Which lines of the records below contain the string "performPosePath"? Report each of them.
(RECORD SET begins)
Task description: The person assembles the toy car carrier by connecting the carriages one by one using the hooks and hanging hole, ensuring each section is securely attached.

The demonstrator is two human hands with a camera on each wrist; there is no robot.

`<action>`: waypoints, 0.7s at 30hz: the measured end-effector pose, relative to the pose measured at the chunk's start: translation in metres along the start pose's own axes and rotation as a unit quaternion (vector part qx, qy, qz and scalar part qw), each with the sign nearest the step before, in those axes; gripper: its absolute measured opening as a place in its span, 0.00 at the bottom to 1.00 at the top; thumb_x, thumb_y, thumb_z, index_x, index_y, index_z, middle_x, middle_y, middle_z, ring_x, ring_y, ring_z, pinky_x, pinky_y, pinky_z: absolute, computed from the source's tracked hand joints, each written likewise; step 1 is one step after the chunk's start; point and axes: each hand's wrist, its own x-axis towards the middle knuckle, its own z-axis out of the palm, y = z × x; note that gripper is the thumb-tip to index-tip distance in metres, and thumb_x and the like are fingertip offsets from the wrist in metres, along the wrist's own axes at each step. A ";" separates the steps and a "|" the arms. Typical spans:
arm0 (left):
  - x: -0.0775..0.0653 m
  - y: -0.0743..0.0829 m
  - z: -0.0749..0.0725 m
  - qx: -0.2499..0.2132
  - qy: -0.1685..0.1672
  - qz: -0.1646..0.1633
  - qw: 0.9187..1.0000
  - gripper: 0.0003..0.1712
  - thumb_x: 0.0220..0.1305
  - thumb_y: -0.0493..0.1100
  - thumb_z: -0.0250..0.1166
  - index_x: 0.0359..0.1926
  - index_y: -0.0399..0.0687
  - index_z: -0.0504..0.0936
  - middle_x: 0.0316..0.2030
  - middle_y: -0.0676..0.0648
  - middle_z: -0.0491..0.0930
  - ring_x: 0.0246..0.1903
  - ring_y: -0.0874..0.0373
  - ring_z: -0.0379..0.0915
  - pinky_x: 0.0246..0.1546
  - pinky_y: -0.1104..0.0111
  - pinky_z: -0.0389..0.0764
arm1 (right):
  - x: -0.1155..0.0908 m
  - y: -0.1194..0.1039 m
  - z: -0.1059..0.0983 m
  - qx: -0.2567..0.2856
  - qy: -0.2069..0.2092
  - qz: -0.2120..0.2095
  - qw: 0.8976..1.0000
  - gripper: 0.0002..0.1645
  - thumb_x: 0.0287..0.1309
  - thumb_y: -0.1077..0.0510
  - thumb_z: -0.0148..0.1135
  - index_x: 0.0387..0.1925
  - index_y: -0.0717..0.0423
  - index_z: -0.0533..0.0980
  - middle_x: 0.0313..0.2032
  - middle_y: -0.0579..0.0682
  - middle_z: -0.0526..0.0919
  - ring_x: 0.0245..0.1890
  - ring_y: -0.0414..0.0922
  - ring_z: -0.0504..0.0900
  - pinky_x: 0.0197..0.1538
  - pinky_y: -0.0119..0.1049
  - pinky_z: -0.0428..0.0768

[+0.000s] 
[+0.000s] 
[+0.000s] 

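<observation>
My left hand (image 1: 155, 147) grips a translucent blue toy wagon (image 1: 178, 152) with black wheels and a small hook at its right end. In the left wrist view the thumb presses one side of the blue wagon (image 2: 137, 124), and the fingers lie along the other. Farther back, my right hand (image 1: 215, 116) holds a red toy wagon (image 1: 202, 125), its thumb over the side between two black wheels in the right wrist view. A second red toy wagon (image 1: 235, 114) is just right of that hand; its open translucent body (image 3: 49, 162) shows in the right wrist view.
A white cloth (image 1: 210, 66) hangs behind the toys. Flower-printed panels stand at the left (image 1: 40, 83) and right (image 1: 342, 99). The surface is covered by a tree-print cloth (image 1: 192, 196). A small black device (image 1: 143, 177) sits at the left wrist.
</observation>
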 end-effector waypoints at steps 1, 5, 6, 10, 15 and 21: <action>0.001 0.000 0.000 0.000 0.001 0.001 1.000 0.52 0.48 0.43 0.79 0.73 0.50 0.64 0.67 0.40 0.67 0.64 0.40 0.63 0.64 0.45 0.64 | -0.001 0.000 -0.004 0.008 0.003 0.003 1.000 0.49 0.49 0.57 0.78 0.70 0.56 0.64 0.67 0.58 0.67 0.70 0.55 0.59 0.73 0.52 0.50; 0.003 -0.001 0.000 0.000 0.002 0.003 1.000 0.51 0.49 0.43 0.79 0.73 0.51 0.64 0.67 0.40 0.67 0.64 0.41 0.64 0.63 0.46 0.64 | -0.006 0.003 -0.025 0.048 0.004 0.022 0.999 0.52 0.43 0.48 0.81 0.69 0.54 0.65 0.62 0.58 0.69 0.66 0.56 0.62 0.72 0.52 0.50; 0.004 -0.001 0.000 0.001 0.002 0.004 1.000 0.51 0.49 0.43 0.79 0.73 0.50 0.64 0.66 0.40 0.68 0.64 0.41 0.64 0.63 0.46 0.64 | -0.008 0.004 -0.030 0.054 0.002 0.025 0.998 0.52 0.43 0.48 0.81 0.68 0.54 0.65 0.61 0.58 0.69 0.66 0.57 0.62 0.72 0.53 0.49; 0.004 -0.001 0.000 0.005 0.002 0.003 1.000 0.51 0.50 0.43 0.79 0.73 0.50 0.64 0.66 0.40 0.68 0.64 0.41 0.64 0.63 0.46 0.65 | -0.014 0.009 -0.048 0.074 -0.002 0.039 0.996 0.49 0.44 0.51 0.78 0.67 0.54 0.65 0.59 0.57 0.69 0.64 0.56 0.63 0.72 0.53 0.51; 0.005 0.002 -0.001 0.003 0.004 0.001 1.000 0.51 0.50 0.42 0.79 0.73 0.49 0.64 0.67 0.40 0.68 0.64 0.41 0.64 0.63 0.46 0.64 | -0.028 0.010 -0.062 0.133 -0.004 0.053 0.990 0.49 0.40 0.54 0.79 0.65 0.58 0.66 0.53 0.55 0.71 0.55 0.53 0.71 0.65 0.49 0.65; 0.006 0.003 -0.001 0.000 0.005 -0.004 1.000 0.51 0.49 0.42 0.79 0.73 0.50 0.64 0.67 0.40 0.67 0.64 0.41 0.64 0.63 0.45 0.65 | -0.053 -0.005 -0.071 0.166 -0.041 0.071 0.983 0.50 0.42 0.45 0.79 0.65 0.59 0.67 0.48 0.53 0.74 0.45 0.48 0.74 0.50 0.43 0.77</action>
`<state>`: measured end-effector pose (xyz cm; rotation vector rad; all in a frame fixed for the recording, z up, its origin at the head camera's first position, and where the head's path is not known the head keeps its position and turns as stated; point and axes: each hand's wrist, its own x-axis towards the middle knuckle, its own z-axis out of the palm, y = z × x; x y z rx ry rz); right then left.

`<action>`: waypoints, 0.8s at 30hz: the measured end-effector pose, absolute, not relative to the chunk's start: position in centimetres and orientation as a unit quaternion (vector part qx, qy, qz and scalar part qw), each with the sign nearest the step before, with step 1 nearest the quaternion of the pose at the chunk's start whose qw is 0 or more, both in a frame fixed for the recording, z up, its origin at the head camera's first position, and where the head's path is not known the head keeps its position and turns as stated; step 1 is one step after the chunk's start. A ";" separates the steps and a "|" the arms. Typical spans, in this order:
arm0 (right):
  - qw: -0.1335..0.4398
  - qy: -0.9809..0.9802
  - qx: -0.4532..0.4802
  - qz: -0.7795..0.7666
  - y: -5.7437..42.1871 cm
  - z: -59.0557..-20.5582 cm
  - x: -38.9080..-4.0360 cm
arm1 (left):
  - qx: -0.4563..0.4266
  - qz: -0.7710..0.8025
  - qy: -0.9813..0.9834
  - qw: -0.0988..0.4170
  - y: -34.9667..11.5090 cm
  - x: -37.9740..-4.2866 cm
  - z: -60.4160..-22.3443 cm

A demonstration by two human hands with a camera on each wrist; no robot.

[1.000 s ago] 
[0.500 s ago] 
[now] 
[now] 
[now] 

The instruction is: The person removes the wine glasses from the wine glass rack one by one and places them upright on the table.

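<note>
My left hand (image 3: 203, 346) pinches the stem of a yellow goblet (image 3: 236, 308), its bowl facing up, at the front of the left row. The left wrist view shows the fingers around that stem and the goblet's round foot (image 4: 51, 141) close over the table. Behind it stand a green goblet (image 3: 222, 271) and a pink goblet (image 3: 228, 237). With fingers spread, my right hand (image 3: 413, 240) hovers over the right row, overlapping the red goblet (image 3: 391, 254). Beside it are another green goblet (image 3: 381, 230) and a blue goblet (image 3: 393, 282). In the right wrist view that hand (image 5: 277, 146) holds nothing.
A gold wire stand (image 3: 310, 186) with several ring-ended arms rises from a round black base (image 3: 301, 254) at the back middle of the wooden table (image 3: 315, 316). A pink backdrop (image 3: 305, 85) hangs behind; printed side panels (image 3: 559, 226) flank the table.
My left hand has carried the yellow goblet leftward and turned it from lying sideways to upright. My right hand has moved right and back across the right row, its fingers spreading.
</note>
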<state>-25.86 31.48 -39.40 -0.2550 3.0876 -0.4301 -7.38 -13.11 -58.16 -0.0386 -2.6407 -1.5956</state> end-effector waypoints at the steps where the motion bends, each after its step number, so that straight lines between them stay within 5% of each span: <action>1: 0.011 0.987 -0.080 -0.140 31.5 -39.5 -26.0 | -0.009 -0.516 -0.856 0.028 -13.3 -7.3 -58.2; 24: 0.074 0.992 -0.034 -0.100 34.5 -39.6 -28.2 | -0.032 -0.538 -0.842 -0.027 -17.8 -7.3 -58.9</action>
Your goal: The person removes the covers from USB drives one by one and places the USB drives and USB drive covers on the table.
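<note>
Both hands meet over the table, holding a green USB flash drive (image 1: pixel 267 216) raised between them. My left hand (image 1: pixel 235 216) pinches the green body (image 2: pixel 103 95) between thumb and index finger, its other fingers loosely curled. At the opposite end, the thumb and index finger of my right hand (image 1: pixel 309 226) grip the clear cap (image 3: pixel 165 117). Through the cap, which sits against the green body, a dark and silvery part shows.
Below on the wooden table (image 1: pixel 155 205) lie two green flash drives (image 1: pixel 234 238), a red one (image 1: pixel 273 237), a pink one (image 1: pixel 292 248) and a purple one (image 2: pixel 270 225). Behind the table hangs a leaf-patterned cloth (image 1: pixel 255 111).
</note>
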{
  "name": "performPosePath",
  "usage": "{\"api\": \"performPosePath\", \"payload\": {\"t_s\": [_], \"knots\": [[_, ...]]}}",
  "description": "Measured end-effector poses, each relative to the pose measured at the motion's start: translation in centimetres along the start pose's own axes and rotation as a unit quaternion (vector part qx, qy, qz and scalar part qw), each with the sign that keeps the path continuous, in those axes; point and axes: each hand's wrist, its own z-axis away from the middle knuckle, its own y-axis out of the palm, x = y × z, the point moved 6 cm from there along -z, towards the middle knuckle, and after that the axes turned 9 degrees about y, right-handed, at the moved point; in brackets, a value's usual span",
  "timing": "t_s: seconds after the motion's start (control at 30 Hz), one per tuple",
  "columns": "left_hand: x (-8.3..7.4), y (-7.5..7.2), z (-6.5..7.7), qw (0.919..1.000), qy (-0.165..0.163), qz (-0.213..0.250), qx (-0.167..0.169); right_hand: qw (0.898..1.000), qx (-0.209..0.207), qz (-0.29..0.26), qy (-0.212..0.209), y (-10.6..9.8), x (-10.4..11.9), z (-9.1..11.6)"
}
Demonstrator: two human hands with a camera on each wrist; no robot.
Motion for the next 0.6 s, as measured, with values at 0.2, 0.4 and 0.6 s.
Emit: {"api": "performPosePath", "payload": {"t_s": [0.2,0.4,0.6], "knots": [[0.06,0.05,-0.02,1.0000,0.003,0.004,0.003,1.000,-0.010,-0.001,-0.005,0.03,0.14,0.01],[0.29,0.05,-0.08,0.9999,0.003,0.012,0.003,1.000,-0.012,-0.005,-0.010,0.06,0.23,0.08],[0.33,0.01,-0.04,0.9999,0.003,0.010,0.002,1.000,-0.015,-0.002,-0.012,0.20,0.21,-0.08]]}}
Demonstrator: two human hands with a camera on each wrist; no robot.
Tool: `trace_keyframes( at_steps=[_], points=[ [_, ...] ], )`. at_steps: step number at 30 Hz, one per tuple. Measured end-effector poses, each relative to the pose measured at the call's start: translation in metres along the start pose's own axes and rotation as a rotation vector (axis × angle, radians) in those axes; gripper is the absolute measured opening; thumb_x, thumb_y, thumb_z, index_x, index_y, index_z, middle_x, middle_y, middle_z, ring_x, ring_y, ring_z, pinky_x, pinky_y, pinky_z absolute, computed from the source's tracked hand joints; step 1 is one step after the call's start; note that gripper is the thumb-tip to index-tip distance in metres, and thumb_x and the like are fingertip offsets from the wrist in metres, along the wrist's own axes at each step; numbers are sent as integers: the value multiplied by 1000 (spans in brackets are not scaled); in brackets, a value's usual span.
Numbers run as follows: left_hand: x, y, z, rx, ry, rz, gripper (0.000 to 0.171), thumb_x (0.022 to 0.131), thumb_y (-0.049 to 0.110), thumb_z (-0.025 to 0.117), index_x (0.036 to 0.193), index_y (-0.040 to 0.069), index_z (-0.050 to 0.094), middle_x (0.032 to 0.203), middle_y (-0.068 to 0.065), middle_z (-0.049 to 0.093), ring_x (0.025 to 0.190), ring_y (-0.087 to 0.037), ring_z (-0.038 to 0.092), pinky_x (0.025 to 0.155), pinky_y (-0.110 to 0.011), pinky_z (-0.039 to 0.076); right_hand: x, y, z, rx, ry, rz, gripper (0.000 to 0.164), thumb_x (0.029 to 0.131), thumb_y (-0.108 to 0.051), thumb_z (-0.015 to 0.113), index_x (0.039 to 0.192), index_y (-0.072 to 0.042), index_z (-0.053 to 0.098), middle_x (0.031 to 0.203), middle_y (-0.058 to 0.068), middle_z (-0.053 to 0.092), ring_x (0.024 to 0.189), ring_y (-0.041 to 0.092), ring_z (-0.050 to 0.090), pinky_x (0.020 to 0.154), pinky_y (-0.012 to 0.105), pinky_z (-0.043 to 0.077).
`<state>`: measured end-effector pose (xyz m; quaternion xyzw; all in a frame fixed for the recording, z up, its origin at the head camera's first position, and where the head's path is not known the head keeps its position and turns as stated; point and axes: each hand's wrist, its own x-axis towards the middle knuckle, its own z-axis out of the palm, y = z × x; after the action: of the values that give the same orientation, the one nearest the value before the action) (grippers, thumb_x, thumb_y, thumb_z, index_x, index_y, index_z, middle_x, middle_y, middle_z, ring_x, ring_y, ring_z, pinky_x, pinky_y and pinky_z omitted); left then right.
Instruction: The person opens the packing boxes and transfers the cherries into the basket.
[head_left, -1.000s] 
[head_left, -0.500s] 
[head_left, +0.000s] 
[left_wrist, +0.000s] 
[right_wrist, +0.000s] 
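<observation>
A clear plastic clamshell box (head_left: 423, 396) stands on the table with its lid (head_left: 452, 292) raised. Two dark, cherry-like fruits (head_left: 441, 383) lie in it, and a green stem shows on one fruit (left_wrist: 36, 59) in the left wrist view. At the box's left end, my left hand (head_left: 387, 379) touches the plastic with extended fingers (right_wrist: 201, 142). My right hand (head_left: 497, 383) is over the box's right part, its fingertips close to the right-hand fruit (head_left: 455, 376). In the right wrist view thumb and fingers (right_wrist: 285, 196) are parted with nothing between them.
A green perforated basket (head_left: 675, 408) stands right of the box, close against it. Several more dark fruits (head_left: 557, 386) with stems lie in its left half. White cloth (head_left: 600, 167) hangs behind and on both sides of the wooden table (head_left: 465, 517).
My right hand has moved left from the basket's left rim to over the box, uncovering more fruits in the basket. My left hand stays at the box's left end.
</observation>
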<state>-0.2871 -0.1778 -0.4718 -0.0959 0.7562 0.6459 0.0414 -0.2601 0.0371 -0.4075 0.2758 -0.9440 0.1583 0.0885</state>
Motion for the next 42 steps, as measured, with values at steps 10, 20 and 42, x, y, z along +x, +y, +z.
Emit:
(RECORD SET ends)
→ YOUR SOLUTION
  "name": "performPosePath",
  "usage": "{\"api\": \"performPosePath\", \"payload\": {\"t_s\": [_], \"knots\": [[_, ...]]}}",
Emit: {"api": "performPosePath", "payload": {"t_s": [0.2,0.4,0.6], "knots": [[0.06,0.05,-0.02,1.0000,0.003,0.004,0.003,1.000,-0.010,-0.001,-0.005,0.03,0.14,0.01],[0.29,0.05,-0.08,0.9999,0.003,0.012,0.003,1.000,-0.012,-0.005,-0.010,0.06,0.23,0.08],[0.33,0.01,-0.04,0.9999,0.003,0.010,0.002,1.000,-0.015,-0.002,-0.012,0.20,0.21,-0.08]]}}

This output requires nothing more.